Wow. Impressive. University of Texas? Getting in was hard enough, let alone earning a full ride.
“Does anyone know?” I asked.
“About?”
“Take your pick.”
She crossed her legs and ran a hand through her hair. “If I came out now, all three lesbutches would stalk me. Like I said, pickings are pretty slim.” She snorted. “And this is a small town, Foxtrot. Everyone may be all liberal and twenty-first century in Austin, but there’s still crap to deal with here.” She looked down and picked at her t-shirt. “I can’t tell Tango at this point. It’s just easier to wait until I get to college.” And the real question. “Are you going to tell her?”
&nb
sp; I shook my head. “Not my place. Y’all have been friends for years. I’m so not getting in the middle of that.” Deep breath. “Some folks at my old studio in Austin go to this group called OutYouth. I’ll get you their e-mail addies.”
She relaxed and took my hand again. “You come across as a total attention whore, Foxtrot, but you’re good people.”
Attention whore? Okay, maybe.
She released my hand and we sat in silence. I could tell she was giving me time to process her revelations. Wait a minute. I’d never even thought about a girl being Tango’s stalker.
Juicy pointedly cleared her throat as if reading my mind. “If you’re thinking what I think you’re thinking, I will kick your ass. I had nothing to do with Tango’s car, and I will end whoever did.”
Okay, fine. She seemed pretty resigned to her situation. “Any theories?” Why pretend I hadn’t wondered, though?
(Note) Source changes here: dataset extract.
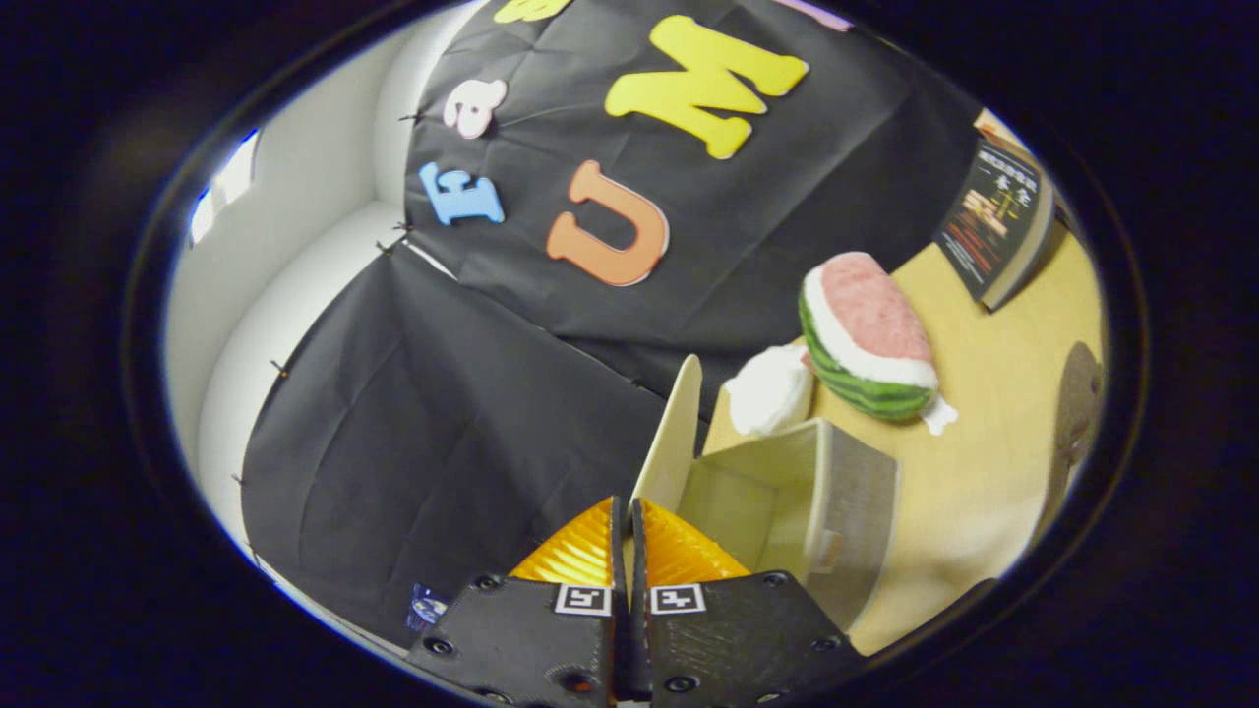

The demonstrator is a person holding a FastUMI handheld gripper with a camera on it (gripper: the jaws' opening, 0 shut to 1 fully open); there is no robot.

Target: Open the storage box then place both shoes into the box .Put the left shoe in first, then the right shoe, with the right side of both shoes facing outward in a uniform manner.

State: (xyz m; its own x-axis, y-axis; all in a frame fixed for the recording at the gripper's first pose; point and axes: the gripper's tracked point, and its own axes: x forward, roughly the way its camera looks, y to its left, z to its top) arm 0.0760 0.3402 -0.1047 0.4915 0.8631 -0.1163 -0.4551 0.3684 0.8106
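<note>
Box-opening looks done: storage box (787, 492) sits just ahead of the gripper (628, 521) with lid (674, 438) standing up, inside looks empty, fingers pressed together on nothing, both shoes yet to go in.

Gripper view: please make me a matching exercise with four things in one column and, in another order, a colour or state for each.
Things:
1. storage box
2. gripper
3. book
4. watermelon plush

States:
A. green rind, pink flesh
B. fingers closed together, nothing between them
C. lid raised, empty inside
D. dark cover, propped up at the far end of the table

Pairs: 1-C, 2-B, 3-D, 4-A
</note>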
She shook her head. “None.” She shrugged. “Or too many. She’s pretty and popular and everyone likes her. Who wouldn’t want to be with her?”
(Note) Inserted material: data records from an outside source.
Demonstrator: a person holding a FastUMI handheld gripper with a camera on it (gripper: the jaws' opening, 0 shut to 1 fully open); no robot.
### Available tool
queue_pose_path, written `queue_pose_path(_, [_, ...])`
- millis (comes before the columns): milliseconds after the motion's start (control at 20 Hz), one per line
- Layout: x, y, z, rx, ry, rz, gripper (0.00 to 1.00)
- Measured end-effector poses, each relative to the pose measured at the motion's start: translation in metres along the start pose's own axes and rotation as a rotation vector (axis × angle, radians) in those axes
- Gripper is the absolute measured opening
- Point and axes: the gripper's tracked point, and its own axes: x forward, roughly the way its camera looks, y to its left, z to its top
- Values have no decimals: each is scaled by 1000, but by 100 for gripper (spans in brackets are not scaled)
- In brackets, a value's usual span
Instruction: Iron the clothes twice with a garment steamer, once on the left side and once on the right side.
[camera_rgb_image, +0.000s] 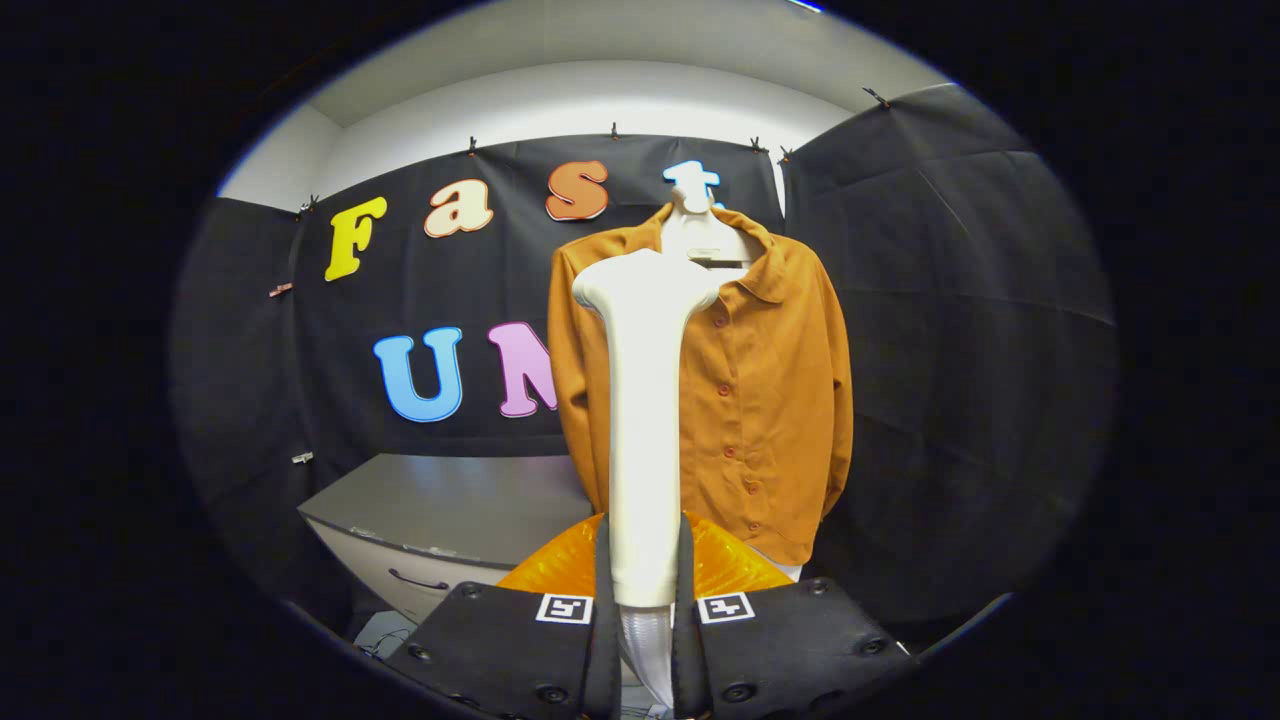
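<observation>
Claw (645, 640) clamping on white garment steamer (645, 420), head standing upright just before the orange shirt (770, 400) hanging beyond the fingers; judging it best keeping head flat, stroking slowly down each side.

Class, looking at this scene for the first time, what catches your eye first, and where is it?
A tall white plastic garment steamer stands clamped between the claw fingers, its head raised. Just beyond hangs a rust-orange buttoned shirt on a white mannequin stand, with a grey drawer cabinet beside it.

Black cloth walls (980, 300), white ceiling (600, 90), grey drawer cabinet (440, 520) low against the cloth.
</observation>
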Motion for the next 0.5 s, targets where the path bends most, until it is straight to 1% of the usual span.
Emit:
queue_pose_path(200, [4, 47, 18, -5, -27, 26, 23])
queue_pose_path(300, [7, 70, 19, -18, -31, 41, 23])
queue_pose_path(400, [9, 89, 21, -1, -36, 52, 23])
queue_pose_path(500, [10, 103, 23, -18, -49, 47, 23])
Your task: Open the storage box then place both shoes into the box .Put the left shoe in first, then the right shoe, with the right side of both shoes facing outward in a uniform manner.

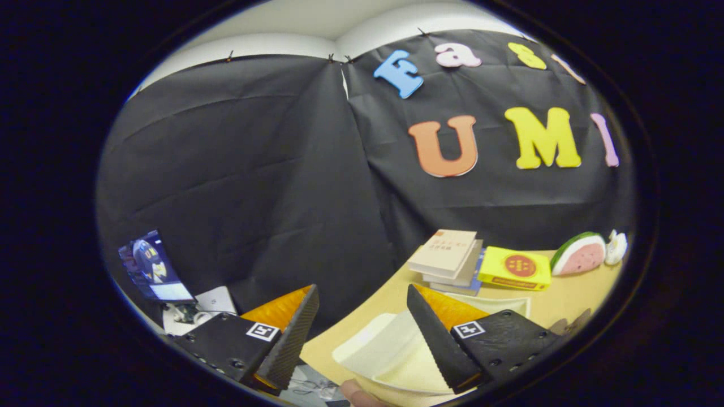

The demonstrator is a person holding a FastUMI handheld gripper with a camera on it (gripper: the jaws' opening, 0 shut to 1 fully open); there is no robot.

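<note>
My gripper (362, 289) is open and held up above the near edge of a wooden table (565, 299), with nothing between its fingers. A white storage box (384, 350) sits on the table just below and ahead of the right finger (435, 339), which covers part of it. Only the box's pale top and rim can be seen, and I cannot tell whether it is open. The left finger (294, 333) hangs past the table's edge, over the black cloth wall.
A stack of books (447, 257), a yellow box (515, 268), a watermelon-slice toy (580, 254) and a small white figure (616, 246) stand along the table's back. A lit screen (150, 265) is off to the left. A person's fingertip (353, 393) shows below the fingers.
</note>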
“Anyone stand out as particularly creepy?”
“Well. . .” She folded her arms and smiled with one half of her mouth. “There is this new guy who just moved to town and pops a boner every time she walks in the room. He’s pretty creepy and full of himself.”
I laughed. “Point taken.” I rose and helped her up despite the fact that she didn’t need it. Enough talking. I’d stopped by to dance. “Show me your Twyla Tharp. I wanna see if I can do it.”
Her face lit up. “You got it? Ohmigod, I figured I was the only one under the age of, like, a hundred who knew the Tharp.”
I danced some fans across the floor, my limbs loose and dangly, then popped a few shapes I’d copied from Baryshnikov. I crossed my feet and did a slow 360 offering my hands in a traditional “ta-daa.”
She clapped. “How are you not gay?”
She jumped into a pas de bourrée and kept repeating until I joined her. Assemblé, pirouette. . . sorry, but there’s no way to describe her shit without high-tech dance terms. Go check out every YouTube video on Twyla Tharp and you’ll get the idea. No. Really, damn it. Go check her out.
Holy crap. It’d been a long time since I’d had to work so damn hard to keep up. She was better than me and I hated admitting that about anyone. It took me a while to learn the routine she’d been dancing when I arrived, but I didn’t even try her across-the-floor gym sequence. Oh, and I never really nailed the slutty walk.
I was the one who finally called a halt. She smiled like she could have gone on for hours more. . . and I’d bet she could’ve. Damn, I hoped we could dance again.
“We could learn shit from each other,” I said as she locked the door.
She raised an eyebrow in my direction. “What can I learn from you?”
Without another glance, I walked away. “Humility.”
No idea what her reaction was. The whole night had been too perfect to ruin it by waiting for a response.